Hsueh Wan-Yi, Hsu Wei-Chung, Ko Jenq-Yuh, Yeh Te-Huei, Lee Chia-Hsuan, Kang Kun-Tai
Department of Otolaryngology, Hsinchu Cathay General Hospital, Hsinchu, Taiwan; School of Medicine, Fu Jen Catholic University, New Taipei City, Taiwan; Department of Biomedical Engineering, Yuanpei University of Medical Technology, Hsinchu, Taiwan.
Department of Otolaryngology, National Taiwan University Hospital, Taipei, Taiwan; Department of Otolaryngology, College of Medicine, National Taiwan University, Taiwan.
Auris Nasus Larynx. 2019 Jun;46(3):397-406. doi: 10.1016/j.anl.2018.10.008. Epub 2018 Nov 2.
Because of the lack of population-based analyses, this study elucidated the epidemiology and 30-day postoperative complications of inpatient adult tonsillectomies in Taiwan.
Using the Taiwan National Health Insurance Research Database, we identified all inpatient adult tonsillectomies (age>20years) in Taiwan during 1997-2012 through International Codes of Diseases, 9th Revision. Trend of the inpatient tonsillectomy in adult during the study period was explored. Major complications of readmission, reoperation, and mortality within 30days after tonsillectomies were identified. Factors associated with major complications were analyzed using multivariate logistic model.
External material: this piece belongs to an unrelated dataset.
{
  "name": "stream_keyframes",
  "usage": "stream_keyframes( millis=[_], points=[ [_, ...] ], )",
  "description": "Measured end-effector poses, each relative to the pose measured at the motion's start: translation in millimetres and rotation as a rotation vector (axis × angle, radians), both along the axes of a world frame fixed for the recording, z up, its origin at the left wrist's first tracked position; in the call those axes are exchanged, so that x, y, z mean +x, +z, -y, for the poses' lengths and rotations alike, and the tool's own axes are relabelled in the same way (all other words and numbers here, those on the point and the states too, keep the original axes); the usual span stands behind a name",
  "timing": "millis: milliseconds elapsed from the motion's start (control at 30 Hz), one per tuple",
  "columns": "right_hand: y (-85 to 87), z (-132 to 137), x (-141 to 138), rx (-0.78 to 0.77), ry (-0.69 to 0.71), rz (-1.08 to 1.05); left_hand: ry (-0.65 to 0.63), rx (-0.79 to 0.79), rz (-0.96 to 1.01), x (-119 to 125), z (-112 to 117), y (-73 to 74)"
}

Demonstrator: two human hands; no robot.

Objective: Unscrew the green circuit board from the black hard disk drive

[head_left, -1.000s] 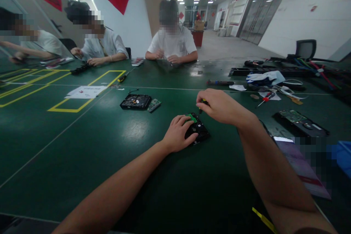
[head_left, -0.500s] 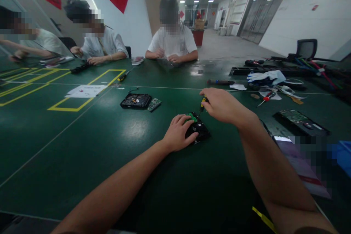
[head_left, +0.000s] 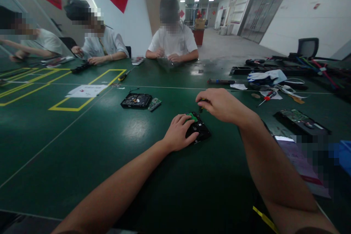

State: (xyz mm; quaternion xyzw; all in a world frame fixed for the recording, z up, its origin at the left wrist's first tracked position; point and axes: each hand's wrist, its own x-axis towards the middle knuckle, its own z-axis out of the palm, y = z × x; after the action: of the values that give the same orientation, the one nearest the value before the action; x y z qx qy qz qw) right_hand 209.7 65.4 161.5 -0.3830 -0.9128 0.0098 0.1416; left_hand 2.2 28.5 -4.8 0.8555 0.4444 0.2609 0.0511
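A small black hard drive (head_left: 199, 131) with a green circuit board (head_left: 192, 117) on top lies on the green table (head_left: 82, 142) in front of me. My left hand (head_left: 178, 132) rests on its left side, fingers curled over the edge, holding it down. Just above the drive's far end, my right hand (head_left: 219, 105) is closed round a small screwdriver (head_left: 201, 108) with a yellow and black handle. The screwdriver's tip points down at the drive and is mostly hidden by my fingers.
Another opened drive (head_left: 136, 100) and a loose circuit board (head_left: 154, 104) lie further left. At right are a third drive (head_left: 301, 121), a red-handled tool (head_left: 266, 97), cloths and cables. Three people sit at the far side. Yellow tape outlines (head_left: 82, 91) mark the table's left part.
My right hand has turned on the screwdriver and shifted slightly left, so the handle is more covered by my fingers. The left hand and the drive have stayed put.
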Motion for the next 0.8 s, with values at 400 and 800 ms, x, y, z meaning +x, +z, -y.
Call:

In total, 27,365 adults received inpatient tonsillectomies (mean age, 38.4±13.0years; 57.2% male). The overall incidence was 10.2 per 100,000 population per year among adults. Incidence rates increased from 1997 (8.2/100,000 adults) to 2012 (11.2/100,000 adults) (P trend<0.001). The rate of readmission for any reason, readmission for bleeding, reoperation for bleeding, and mortality were 4.9%, 2.2%, 1%, and 0.1%, respectively. Young age increased the risk of bleeding-related readmission and reoperation, whereas old age increased the risk of readmission for any reason and mortality. Male gender increased the risk of all major complications. Hypertension was associated with an increased risk of bleeding-related readmission (odds ratio [OR]=2.21; 95% confidence interval [CI] 1.68-2.92) and reoperation (OR=2.17; 95% CI 1.44-3.27). Existing catastrophic illness increased the risk of readmission (OR=4.28; 95% CI 3.60-5.08) for any reason and mortality (OR=3.24; 95% CI 1.37-7.65). Nonsteroidal anti-inflammatory drugs and steroids were associated with an increased risk of readmission or reoperation for bleeding.
Incidence rates of inpatient adult tonsillectomy increased during 1997-2012 in Taiwan. Age, gender, comorbidity, and drug administration characteristics were associated with major complications of adult tonsillectomies in this cohort.
由于缺乏基于人群的分析,本研究阐明了台湾地区成人住院扁桃体切除术的流行病学情况及术后30天并发症。
利用台湾全民健康保险研究数据库,我们通过国际疾病分类第九版,识别出1997年至2012年期间台湾所有成人住院扁桃体切除术(年龄>20岁)。探讨了研究期间成人住院扁桃体切除术的趋势。确定了扁桃体切除术后30天内再次入院、再次手术和死亡的主要并发症。使用多变量逻辑模型分析与主要并发症相关的因素。
共有27365名成年人接受了住院扁桃体切除术(平均年龄38.4±13.0岁;男性占57.2%)。成年人中总体发病率为每年每10万人10.2例。发病率从1997年的8.2/10万成年人增加到2012年的11.2/10万成年人(P趋势<0.001)。因任何原因再次入院、因出血再次入院、因出血再次手术和死亡率分别为4.9%、2.2%、1%和0.1%。年轻增加了与出血相关的再次入院和再次手术的风险,而老年增加了因任何原因再次入院和死亡的风险。男性增加了所有主要并发症的风险。高血压与出血相关再次入院(比值比[OR]=2.21;95%置信区间[CI]1.68 - 2.92)和再次手术(OR=2.17;95%CI 1.44 - 3.27)的风险增加相关。现患重大疾病增加了因任何原因再次入院(OR=4.28;95%CI 3.60 - 5.08)和死亡(OR=3.24;95%CI 1.37 - 7.65)的风险。非甾体抗炎药和类固醇与出血相关的再次入院或再次手术风险增加相关。
1997年至2012年期间台湾地区成人住院扁桃体切除术的发病率有所增加。年龄、性别、合并症和用药特征与该队列中成人扁桃体切除术的主要并发症相关。